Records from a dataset
..........
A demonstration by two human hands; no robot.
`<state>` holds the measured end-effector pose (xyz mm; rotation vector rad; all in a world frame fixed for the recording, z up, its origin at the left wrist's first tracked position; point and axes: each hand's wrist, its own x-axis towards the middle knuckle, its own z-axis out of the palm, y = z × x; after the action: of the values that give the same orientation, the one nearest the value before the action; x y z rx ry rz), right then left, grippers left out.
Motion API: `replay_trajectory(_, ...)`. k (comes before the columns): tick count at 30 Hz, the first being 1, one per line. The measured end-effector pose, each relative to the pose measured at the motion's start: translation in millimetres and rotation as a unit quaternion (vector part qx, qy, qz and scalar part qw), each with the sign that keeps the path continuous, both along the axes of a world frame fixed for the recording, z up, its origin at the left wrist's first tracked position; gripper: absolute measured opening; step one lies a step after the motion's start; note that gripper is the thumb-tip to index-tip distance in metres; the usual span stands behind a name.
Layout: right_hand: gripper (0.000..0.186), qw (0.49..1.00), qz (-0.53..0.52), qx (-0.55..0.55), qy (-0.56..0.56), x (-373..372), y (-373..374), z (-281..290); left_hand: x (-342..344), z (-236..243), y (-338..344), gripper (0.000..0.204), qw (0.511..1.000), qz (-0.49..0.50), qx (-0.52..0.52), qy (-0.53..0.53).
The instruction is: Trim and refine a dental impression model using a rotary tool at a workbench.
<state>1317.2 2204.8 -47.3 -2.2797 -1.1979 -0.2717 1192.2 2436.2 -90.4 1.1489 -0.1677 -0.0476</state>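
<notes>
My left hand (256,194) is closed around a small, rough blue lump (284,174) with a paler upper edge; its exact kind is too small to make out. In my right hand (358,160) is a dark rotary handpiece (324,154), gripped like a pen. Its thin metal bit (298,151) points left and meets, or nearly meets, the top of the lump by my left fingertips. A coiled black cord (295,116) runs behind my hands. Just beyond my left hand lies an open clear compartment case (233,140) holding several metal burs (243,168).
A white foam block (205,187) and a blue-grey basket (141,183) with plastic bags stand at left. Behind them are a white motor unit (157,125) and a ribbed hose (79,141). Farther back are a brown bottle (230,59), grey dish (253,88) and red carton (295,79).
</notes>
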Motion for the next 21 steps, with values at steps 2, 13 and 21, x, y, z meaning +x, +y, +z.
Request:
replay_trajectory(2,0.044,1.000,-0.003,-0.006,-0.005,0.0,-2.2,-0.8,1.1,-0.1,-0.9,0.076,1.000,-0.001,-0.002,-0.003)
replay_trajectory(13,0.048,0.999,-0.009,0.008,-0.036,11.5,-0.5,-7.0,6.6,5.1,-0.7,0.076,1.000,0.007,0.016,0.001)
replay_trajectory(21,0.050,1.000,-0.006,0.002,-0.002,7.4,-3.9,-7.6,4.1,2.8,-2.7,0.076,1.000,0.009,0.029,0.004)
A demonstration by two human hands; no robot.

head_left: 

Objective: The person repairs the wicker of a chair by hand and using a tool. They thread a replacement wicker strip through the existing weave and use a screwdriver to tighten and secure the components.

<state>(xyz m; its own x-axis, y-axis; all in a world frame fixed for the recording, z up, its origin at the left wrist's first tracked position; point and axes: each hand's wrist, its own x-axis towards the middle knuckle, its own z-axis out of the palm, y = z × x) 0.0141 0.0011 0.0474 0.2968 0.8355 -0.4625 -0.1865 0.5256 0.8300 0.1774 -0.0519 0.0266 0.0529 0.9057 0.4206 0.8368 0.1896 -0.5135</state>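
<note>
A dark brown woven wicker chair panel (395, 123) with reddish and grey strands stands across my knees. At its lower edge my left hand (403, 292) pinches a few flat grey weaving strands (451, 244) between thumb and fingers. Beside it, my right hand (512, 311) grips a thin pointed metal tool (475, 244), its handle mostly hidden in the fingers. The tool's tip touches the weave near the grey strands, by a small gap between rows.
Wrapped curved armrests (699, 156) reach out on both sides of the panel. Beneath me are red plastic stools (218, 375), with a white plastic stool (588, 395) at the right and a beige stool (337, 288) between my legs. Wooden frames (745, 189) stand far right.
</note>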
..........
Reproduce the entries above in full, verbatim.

## Task response
A demonstration by two human hands; no robot.
`<state>` holds the measured end-effector pose (xyz mm; rotation vector rad; all in a world frame fixed for the recording, z up, its origin at the left wrist's first tracked position; point and axes: each hand's wrist, its own x-axis towards the middle knuckle, its own z-axis out of the palm, y = z × x; after the action: of the values that give the same orientation, the one nearest the value before the action; x y z rx ry rz), right then left, grippers left out.
Motion API: `replay_trajectory(_, ...)`. k (comes before the columns): tick count at 30 Hz, the first being 1, one per line. The measured end-effector pose, each relative to the pose measured at the motion's start: translation in millimetres and rotation as a unit quaternion (vector part qx, qy, qz and scalar part qw), each with the sign that keeps the path continuous, both along the axes of a world frame fixed for the recording, z up, its origin at the left wrist's first tracked position; gripper: absolute measured opening; step one lies a step after the motion's start; note that gripper is the thumb-tip to index-tip distance in metres; the usual span stands behind a name.
Layout: right_hand: gripper (0.000..0.186), qw (0.49..1.00), qz (-0.53..0.52), qx (-0.55..0.55), qy (-0.56..0.56), x (-373..372), y (-373..374), z (-281..290); left_hand: x (-342..344), z (-236..243), y (-338..344), gripper (0.000..0.204), qw (0.511..1.000), qz (-0.49..0.50), qx (-0.52..0.52), qy (-0.53..0.53).
The instruction is: Trim and refine a dental impression model using a rotary tool at a workbench.
<state>1317.2 2204.8 -47.3 -2.2797 -1.1979 -0.2717 1192.2 2436.2 -90.4 1.1489 -0.1677 -0.0476</state>
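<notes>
My left hand (256,194) is closed around a small, rough blue lump (284,174) with a paler upper edge; its exact kind is too small to make out. In my right hand (358,160) is a dark rotary handpiece (324,154), gripped like a pen. Its thin metal bit (298,151) points left and meets, or nearly meets, the top of the lump by my left fingertips. A coiled black cord (295,116) runs behind my hands. Just beyond my left hand lies an open clear compartment case (233,140) holding several metal burs (243,168).
A white foam block (205,187) and a blue-grey basket (141,183) with plastic bags stand at left. Behind them are a white motor unit (157,125) and a ribbed hose (79,141). Farther back are a brown bottle (230,59), grey dish (253,88) and red carton (295,79).
</notes>
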Motion for the next 21 steps, with values at steps 2, 13 and 21, x, y, z meaning +x, +y, +z.
Request:
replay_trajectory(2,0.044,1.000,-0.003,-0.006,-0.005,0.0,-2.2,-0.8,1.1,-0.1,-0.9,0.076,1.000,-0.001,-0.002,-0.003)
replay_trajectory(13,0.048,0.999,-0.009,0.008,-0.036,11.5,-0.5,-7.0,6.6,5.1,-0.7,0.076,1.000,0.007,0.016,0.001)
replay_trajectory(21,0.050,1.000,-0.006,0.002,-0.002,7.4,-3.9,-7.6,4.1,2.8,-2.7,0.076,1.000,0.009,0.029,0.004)
A demonstration by two human hands; no robot.

head_left: 

Objective: The person repairs the wicker of a chair by hand and using a tool. They thread a replacement wicker strip through the existing weave and use a screwdriver to tighten and secure the components.

<state>(xyz m; its own x-axis, y-axis; all in a world frame fixed for the recording, z up, its origin at the left wrist's first tracked position; point and axes: each hand's wrist, its own x-axis towards the middle knuckle, its own z-axis out of the palm, y = z × x) 0.0141 0.0011 0.0474 0.2968 0.8355 -0.4625 -0.1865 0.5256 0.8300 0.1774 -0.0519 0.0266 0.0529 0.9057 0.4206 0.8368 0.1896 -0.5135</state>
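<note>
A dark brown woven wicker chair panel (395, 123) with reddish and grey strands stands across my knees. At its lower edge my left hand (403, 292) pinches a few flat grey weaving strands (451, 244) between thumb and fingers. Beside it, my right hand (512, 311) grips a thin pointed metal tool (475, 244), its handle mostly hidden in the fingers. The tool's tip touches the weave near the grey strands, by a small gap between rows.
Wrapped curved armrests (699, 156) reach out on both sides of the panel. Beneath me are red plastic stools (218, 375), with a white plastic stool (588, 395) at the right and a beige stool (337, 288) between my legs. Wooden frames (745, 189) stand far right.
</note>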

This finishes the response to the exercise.